It is therefore already clear that we are not going to be able to meet the obligations that we have assumed. That sword of Damocles hangs by an even more frayed thread in Europe. There is going to be a great crisis of social democracy in the next 10 years.
This is a fairly broad search into what people mean by social justice today. Let me add, though, one more anecdote. I recently read the obituary of a Franciscan sister, I think it was, in Delaware who had worked as a missionary in different countries. The author described her as being especially committed to “social justice work.” She helped feed the hungry, tend to the young, care for the ill. She labored for the neediest. In this usage, “social justice” seems rather like a synonym for “followed the Beatitudes.”
What Did Social Justice Mean Originally?
Taparelli: Modern Problems Call for a New Virtue.
Now I would like to consider the way the term “social justice” originally emerged in modern history. Where did it come from?
The first known usage of the term is by an Italian priest, Luigi Taparelli D’Azeglio, who wrote a book about the need for recovering the ancient virtue of what had been called “general justice” in Aristotle and Thomas Aquinas, but in a new contemporary form.[7] He gave it the term “social justice.” The term was given prominence by Antonio Rosmini-Serbati in La Costitutione Secondo la Giustizia Sociale in 1848.[8]
Taparelli wasn’t clear what he was looking for, but he was clear about the problems, some of which I’ve outlined to you: the movement away from the country to the cities, moving away from the family food supply, becoming wage-dependent, family members going to work in different locations. The strain on the family was enormous.
Leo XIII, Rerum Novarum (1891) and the Evil of Equality
In 1891, Pope Leo XIII became the first of the modern Popes to really use encyclicals (an encyclical means a letter to the whole world) as means of communication, because now there were thriving societies in North and South America that a century earlier had been by comparison rather primitive, and Christianity was mostly in Europe, plus a few missionaries scattered elsewhere. By 1890, that was increasingly not the case; there were more and more organized dioceses and parishes all around the world. So an encyclical was a letter to communicate with all of them.
Leo XIII entitled one of his encyclicals Rerum Novarum, the new things, the new times. What he meant were the things I’ve just described, the moving from the farms and the strain on families.
What is a Pope doing writing about economic and social matters? That’s not a Pope’s province, except that the cradle of Catholicism–of Christianity more generally–has always been the family. That’s where children first learn by the look in their mother’s eyes when she holds them for the first time and in the warmth of being held–that’s where children first learn the meaning of unconditional love and concern for someone beyond self. Then that understanding is nourished in various ways in the family, and this is how Christian faith is first practiced.
The crisis of the family already in 1890 was something the Pope knew needed to be addressed. He wanted to call attention to the fact that societies were now being organized on an entirely different principle than in the whole preceding history of Christianity. Earlier, almost all Christians had been farmers or associated with farming. If you read the New Testament, you’ll see that quite vividly; the good shepherd, the sower of the seed, almost all of the parables are agrarian in background.
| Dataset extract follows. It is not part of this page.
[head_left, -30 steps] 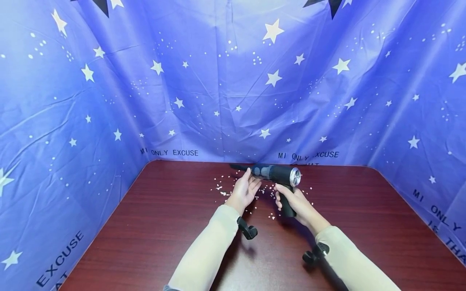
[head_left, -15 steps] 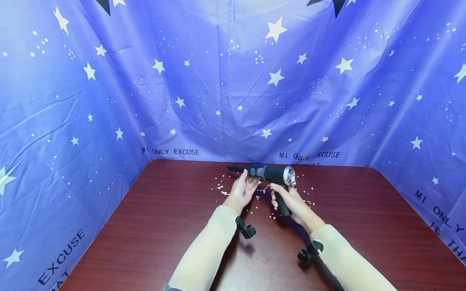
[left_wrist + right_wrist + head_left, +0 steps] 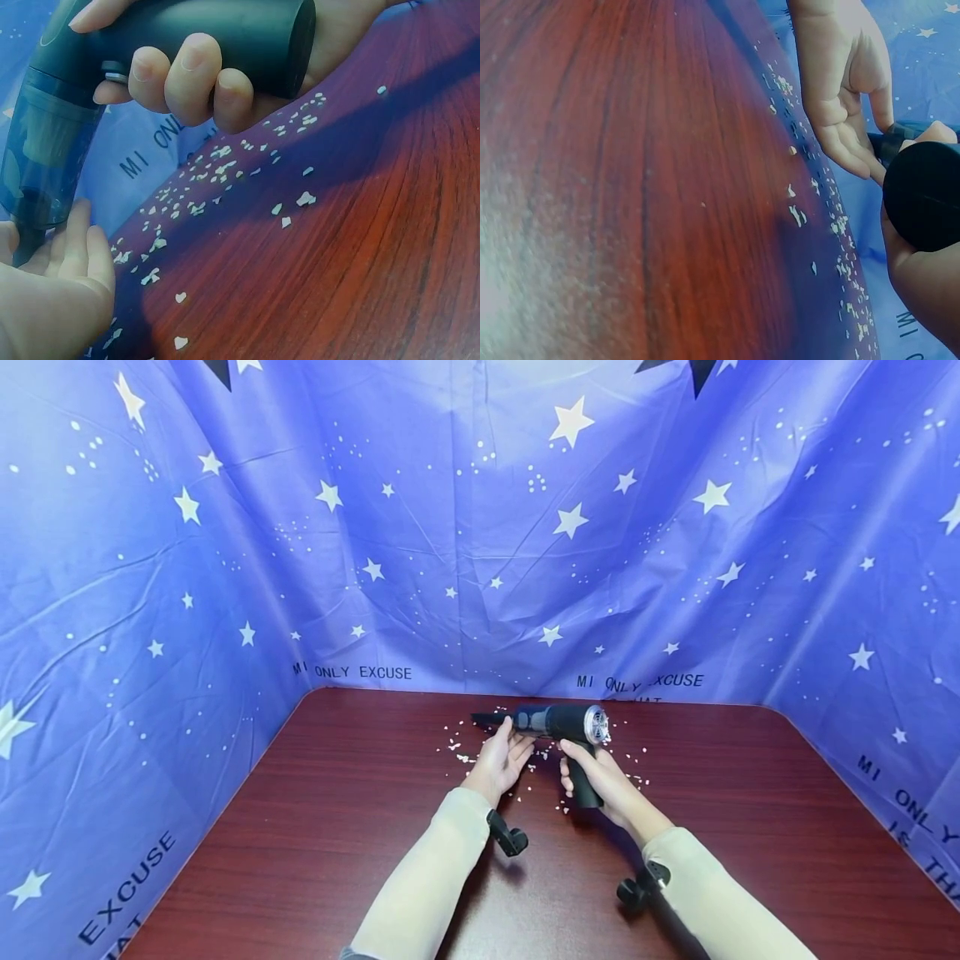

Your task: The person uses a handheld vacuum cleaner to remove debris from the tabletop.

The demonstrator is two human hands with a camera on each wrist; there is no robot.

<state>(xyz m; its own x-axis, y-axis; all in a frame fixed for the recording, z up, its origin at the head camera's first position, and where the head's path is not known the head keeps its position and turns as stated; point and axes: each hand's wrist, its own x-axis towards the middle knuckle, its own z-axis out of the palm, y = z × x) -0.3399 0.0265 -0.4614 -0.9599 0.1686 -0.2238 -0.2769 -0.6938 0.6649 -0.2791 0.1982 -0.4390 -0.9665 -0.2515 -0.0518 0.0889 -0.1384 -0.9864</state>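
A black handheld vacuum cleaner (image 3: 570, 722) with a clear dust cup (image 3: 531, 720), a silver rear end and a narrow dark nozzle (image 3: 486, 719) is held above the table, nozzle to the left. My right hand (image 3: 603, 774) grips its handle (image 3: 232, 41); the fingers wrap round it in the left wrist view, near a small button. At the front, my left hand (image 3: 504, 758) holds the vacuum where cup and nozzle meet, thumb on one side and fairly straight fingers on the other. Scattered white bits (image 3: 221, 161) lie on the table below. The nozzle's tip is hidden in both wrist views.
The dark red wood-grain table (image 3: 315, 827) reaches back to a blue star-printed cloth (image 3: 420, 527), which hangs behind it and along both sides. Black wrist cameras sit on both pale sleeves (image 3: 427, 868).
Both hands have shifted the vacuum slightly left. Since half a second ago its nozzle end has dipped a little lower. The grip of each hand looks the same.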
But more and more people were not living agrarian lives, and what does Christianity mean for that? That’s what Pope Leo XIII started to address.
I do want to read one stunning passage from Rerum Novarum, paragraph 26. The threat the Pope sees is socialism, the theory of giving the state total power. He doesn’t use the term “totalitarian.” Very early in his encyclical, he writes first about “civil society.” For Leo, “civil society” is a good term; “civil” comes from the Latin for the town, the city, the citizen. It gains its force from the experience of the medieval towns, centers of safety, commerce, craftsmanship, and prosperity–the highest prosperity and the greatest freedom.
Max Weber even wrote: “City air breathes free.” When you come to the towns, you’re free. That’s where the universities were; that’s where the new commerce was; and that’s where people came from far and near to examine the goods that came from many regions and to set up trading arrangements.
Here is Leo XIII’s attack on the very ideal of equality as a social ideal:
Therefore, let it be laid down in the first place that in civil society, the lowest cannot be made equal with the highest. Socialists, of course, agitate the contrary, but all struggling against nature is in vain. There are truly very great and very many natural differences among men. Neither the talents nor the skill nor the health nor the capacities of all are the same, and unequal fortune follows of itself upon necessary inequality in respect to these endowments.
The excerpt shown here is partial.